▸ Task goal:
Reproduce, without any change, the span of lines from the opening of the records below to the line containing "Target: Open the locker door", inclusive.

----- Available records -----

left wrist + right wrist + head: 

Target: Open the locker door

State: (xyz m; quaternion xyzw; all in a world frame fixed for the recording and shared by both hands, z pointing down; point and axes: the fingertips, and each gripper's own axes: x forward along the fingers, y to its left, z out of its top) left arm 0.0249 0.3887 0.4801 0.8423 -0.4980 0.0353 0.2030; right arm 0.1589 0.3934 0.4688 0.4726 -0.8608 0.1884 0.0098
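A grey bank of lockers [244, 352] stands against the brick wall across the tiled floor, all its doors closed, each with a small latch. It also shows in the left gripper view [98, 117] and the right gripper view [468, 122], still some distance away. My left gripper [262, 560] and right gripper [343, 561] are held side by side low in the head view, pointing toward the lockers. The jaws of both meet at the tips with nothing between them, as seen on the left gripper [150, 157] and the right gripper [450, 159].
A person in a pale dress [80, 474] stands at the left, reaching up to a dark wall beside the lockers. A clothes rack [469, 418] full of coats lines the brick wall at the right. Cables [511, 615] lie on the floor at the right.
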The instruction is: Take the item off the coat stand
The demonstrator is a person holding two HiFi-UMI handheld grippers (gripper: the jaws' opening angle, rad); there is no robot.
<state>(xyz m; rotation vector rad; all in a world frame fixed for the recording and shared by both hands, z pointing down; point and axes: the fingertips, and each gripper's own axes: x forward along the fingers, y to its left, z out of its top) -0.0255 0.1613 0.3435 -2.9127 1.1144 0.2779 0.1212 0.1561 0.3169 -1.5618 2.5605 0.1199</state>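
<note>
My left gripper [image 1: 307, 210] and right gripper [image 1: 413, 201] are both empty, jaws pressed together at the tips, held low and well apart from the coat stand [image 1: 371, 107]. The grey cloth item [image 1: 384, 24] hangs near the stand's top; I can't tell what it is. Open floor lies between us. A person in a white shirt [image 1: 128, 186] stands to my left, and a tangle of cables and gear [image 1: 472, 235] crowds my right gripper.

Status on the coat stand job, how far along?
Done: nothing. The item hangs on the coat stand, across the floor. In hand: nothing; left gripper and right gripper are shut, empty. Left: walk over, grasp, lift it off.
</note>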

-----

▸ Your response:
left wrist + right wrist + head: 

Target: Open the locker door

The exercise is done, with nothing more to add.